== Work item ==
All that should come back is the lines of the data below from the one containing "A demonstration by" to the one containing "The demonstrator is", inclusive, exactly as they stand.

== Entries shown ==
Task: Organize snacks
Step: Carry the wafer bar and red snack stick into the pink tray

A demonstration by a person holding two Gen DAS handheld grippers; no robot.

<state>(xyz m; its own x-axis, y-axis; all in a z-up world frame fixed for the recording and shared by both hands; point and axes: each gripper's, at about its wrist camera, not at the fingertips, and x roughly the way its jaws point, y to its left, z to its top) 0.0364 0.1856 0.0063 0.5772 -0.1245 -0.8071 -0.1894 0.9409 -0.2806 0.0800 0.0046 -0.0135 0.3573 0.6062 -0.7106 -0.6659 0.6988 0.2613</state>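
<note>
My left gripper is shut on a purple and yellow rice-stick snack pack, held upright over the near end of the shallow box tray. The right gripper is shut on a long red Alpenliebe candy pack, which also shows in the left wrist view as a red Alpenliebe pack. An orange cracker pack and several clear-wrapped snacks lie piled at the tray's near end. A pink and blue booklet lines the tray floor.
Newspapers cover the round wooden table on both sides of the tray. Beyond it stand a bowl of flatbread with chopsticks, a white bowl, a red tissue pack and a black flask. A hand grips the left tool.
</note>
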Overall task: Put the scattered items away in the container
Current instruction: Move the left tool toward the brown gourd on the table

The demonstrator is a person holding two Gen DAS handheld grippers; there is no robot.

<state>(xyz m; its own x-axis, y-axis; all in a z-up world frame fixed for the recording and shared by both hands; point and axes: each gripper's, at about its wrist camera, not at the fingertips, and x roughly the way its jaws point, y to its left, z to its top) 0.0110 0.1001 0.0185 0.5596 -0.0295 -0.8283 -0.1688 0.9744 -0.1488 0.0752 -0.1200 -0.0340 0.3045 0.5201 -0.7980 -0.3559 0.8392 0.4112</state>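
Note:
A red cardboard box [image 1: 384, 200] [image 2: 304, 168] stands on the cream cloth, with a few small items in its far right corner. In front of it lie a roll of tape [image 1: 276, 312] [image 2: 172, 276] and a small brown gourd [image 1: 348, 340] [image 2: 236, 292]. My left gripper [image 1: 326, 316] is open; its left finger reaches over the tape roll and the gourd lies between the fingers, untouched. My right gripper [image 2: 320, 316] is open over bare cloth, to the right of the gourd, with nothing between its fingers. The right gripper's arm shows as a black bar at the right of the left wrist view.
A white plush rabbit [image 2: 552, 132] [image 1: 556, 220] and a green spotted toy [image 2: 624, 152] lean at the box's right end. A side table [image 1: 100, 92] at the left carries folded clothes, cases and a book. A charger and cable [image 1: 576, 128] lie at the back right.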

== Result of this task ==
A demonstration by a person holding two Gen DAS handheld grippers; no robot.

<state>(xyz m; its own x-axis, y-axis; all in a z-up world frame fixed for the recording and shared by both hands; point and axes: each gripper's, at about its wrist camera, not at the fingertips, and x roughly the way its jaws point, y to its left, z to its top) 0.0364 0.1856 0.0063 0.5772 -0.1245 -0.8071 -0.1894 0.9409 -0.2806 0.0800 0.0046 -0.0135 0.3573 0.6062 -0.7106 -0.6659 0.6988 0.2613</state>
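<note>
My left gripper is shut on a purple and yellow rice-stick snack pack, held upright over the near end of the shallow box tray. The right gripper is shut on a long red Alpenliebe candy pack, which also shows in the left wrist view as a red Alpenliebe pack. An orange cracker pack and several clear-wrapped snacks lie piled at the tray's near end. A pink and blue booklet lines the tray floor.
Newspapers cover the round wooden table on both sides of the tray. Beyond it stand a bowl of flatbread with chopsticks, a white bowl, a red tissue pack and a black flask. A hand grips the left tool.
</note>
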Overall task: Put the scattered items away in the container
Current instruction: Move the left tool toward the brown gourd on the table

The demonstrator is a person holding two Gen DAS handheld grippers; there is no robot.

The exercise requires nothing more than what has been given.